Exercise prompt » Set down every line below, word for word.

BEGIN Source data

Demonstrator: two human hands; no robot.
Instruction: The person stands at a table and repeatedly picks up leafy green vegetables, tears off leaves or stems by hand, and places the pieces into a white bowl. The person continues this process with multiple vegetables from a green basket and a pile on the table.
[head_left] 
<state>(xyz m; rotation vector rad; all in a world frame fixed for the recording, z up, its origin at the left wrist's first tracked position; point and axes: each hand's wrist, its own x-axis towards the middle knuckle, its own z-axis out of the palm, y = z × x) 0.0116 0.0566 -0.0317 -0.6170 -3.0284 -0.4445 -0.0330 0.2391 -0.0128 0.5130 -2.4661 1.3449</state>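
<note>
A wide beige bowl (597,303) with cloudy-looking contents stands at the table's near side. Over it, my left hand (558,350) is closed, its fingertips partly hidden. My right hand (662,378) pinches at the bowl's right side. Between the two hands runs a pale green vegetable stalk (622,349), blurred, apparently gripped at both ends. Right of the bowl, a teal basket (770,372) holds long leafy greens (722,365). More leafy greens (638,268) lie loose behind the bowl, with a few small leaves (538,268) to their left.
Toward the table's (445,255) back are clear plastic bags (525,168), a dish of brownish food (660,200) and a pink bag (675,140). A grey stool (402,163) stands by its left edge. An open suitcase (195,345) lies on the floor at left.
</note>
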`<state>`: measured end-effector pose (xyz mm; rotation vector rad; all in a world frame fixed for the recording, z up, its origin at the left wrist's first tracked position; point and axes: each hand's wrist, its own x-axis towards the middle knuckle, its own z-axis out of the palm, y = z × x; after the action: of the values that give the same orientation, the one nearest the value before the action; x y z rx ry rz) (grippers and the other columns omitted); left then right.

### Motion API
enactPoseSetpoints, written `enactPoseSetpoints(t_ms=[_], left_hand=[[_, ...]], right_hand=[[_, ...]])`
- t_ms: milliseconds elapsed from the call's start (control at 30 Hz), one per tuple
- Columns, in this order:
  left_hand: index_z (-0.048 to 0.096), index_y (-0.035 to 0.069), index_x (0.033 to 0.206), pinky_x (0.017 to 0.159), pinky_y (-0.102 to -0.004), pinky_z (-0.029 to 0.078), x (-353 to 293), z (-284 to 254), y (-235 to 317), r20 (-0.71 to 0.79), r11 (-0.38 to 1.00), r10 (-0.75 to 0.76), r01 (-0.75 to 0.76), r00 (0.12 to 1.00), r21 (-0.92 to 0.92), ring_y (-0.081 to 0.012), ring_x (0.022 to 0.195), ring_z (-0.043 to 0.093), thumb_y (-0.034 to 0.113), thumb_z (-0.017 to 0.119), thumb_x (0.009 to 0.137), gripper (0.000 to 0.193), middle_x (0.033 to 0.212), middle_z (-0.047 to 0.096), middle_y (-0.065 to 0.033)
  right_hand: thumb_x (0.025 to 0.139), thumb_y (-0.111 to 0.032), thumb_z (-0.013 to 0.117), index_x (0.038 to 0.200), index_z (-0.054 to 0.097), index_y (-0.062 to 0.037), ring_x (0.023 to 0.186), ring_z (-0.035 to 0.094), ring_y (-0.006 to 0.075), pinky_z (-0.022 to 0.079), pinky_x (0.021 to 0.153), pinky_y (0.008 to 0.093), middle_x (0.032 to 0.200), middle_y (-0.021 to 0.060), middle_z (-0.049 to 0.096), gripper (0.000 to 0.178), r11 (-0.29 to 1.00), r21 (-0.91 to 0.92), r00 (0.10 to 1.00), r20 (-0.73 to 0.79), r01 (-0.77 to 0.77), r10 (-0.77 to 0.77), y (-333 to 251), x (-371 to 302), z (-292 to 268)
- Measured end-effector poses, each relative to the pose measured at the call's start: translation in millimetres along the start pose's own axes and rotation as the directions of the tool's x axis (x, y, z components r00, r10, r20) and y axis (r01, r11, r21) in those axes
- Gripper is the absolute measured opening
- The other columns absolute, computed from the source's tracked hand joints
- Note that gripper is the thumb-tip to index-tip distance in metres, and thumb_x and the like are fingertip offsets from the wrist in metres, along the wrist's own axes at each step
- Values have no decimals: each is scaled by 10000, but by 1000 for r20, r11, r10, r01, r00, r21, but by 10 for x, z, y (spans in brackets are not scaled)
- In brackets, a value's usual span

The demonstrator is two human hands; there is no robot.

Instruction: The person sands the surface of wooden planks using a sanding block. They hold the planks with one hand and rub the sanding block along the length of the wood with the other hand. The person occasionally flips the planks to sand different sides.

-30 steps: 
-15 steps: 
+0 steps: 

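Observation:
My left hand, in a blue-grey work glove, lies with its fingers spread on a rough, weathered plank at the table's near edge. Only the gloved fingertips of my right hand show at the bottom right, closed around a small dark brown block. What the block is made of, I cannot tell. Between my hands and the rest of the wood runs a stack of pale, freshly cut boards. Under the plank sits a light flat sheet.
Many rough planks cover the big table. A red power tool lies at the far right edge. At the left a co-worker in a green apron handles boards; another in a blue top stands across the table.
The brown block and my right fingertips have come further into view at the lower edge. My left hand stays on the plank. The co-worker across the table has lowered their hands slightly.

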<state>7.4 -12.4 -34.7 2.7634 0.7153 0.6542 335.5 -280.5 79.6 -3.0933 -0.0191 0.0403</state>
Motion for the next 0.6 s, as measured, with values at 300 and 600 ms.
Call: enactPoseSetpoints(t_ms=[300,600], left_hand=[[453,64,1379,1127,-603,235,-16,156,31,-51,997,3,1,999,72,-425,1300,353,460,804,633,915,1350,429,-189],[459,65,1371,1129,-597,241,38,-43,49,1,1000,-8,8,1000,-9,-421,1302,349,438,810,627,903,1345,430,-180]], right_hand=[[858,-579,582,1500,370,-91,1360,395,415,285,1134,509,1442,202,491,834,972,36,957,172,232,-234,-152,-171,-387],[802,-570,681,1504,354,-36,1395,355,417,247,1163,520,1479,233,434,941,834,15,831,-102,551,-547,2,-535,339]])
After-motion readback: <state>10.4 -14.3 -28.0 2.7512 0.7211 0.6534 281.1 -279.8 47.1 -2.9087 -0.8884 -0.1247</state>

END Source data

Expected output »
Demonstrator: two human hands; no robot.
Instruction: The person stands at a table and repeatedly picks up leafy green vegetables, tears off leaves or stems by hand, and places the pieces into a white bowl. The person continues this process with multiple vegetables from a green basket and a pile on the table.
[head_left] 
<state>(xyz m; rotation vector rad; all in a world frame fixed for the recording, z up, its origin at the left wrist's first tracked position; point and axes: each hand's wrist, its own x-axis towards the middle knuckle, its own z-axis out of the palm, y = z × x) 0.0116 0.0566 -0.0317 -0.6170 -3.0284 -0.4445 -0.0330 0.2391 -0.0128 0.5130 -2.4661 1.3449</state>
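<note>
A wide beige bowl (597,303) with cloudy-looking contents stands at the table's near side. Over it, my left hand (558,350) is closed, its fingertips partly hidden. My right hand (662,378) pinches at the bowl's right side. Between the two hands runs a pale green vegetable stalk (622,349), blurred, apparently gripped at both ends. Right of the bowl, a teal basket (770,372) holds long leafy greens (722,365). More leafy greens (638,268) lie loose behind the bowl, with a few small leaves (538,268) to their left.
Toward the table's (445,255) back are clear plastic bags (525,168), a dish of brownish food (660,200) and a pink bag (675,140). A grey stool (402,163) stands by its left edge. An open suitcase (195,345) lies on the floor at left.
</note>
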`<state>`: measured end-effector pose (xyz mm; rotation vector rad; all in a world frame fixed for the recording, z up, its origin at the left wrist's first tracked position; point and axes: each hand's wrist, its own x-axis towards the middle knuckle, its own z-axis out of the palm, y = z × x; after the action: of the values that give the same orientation, the one nearest the value before the action; x y z rx ry rz) (grippers and the other columns omitted); left then right.

### Motion API
enactPoseSetpoints, written `enactPoseSetpoints(t_ms=[_], left_hand=[[_, ...]], right_hand=[[_, ...]])`
- t_ms: milliseconds elapsed from the call's start (control at 30 Hz), one per tuple
- Columns, in this order:
  left_hand: index_z (-0.048 to 0.096), index_y (-0.035 to 0.069), index_x (0.033 to 0.206), pinky_x (0.017 to 0.159), pinky_y (-0.102 to -0.004), pinky_z (-0.029 to 0.078), x (-353 to 293), z (-284 to 254), y (-235 to 317), r20 (-0.71 to 0.79), r11 (-0.38 to 1.00), r10 (-0.75 to 0.76), r01 (-0.75 to 0.76), r00 (0.12 to 1.00), r21 (-0.92 to 0.92), ring_y (-0.081 to 0.012), ring_x (0.022 to 0.195), ring_z (-0.043 to 0.093), thumb_y (-0.034 to 0.113), thumb_z (-0.017 to 0.119), thumb_x (0.009 to 0.137), gripper (0.000 to 0.193), middle_x (0.033 to 0.212), middle_z (-0.047 to 0.096), middle_y (-0.065 to 0.033)
  right_hand: thumb_x (0.025 to 0.139), thumb_y (-0.111 to 0.032), thumb_z (-0.013 to 0.117), index_x (0.038 to 0.200), index_z (-0.054 to 0.097), index_y (-0.062 to 0.037), ring_x (0.023 to 0.186), ring_z (-0.035 to 0.094), ring_y (-0.006 to 0.075), pinky_z (-0.022 to 0.079), pinky_x (0.021 to 0.153), pinky_y (0.008 to 0.093), middle_x (0.032 to 0.200), middle_y (-0.021 to 0.060), middle_z (-0.049 to 0.096), gripper (0.000 to 0.178), r11 (-0.29 to 1.00), r21 (-0.91 to 0.92), r00 (0.10 to 1.00), r20 (-0.73 to 0.79), r01 (-0.77 to 0.77), r10 (-0.77 to 0.77), y (-333 to 251), x (-371 to 302), z (-292 to 268)
- Measured end-effector poses, each relative to the pose measured at the call's start: translation in millimetres along the start pose's own axes and rotation as the directions of the tool's x axis (x, y, z components r00, r10, r20) and y axis (r01, r11, r21) in those axes
- Gripper is the absolute measured opening
- The other columns absolute, computed from the source's tracked hand joints
- Note that gripper is the thumb-tip to index-tip distance in metres, and thumb_x and the like are fingertip offsets from the wrist in metres, along the wrist's own axes at each step
- Values have no decimals: each is scaled by 10000, but by 1000 for r20, r11, r10, r01, r00, r21, but by 10 for x, z, y (spans in brackets are not scaled)
- In brackets, a value's usual span

The demonstrator is two human hands; there is no robot.

Instruction: The person sands the surface of wooden planks using a sanding block. They hold the planks with one hand and rub the sanding block along the length of the wood with the other hand. The person occasionally flips the planks to sand different sides.

-30 steps: 
-15 steps: 
+0 steps: 

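Observation:
My left hand, in a blue-grey work glove, lies with its fingers spread on a rough, weathered plank at the table's near edge. Only the gloved fingertips of my right hand show at the bottom right, closed around a small dark brown block. What the block is made of, I cannot tell. Between my hands and the rest of the wood runs a stack of pale, freshly cut boards. Under the plank sits a light flat sheet.
Many rough planks cover the big table. A red power tool lies at the far right edge. At the left a co-worker in a green apron handles boards; another in a blue top stands across the table.
The brown block and my right fingertips have come further into view at the lower edge. My left hand stays on the plank. The co-worker across the table has lowered their hands slightly.
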
<state>7.4 -12.4 -34.7 2.7634 0.7153 0.6542 335.5 -280.5 79.6 -3.0933 -0.0191 0.0403</state>
Motion for the next 0.6 s, as measured, with values at 300 and 600 ms.
Call: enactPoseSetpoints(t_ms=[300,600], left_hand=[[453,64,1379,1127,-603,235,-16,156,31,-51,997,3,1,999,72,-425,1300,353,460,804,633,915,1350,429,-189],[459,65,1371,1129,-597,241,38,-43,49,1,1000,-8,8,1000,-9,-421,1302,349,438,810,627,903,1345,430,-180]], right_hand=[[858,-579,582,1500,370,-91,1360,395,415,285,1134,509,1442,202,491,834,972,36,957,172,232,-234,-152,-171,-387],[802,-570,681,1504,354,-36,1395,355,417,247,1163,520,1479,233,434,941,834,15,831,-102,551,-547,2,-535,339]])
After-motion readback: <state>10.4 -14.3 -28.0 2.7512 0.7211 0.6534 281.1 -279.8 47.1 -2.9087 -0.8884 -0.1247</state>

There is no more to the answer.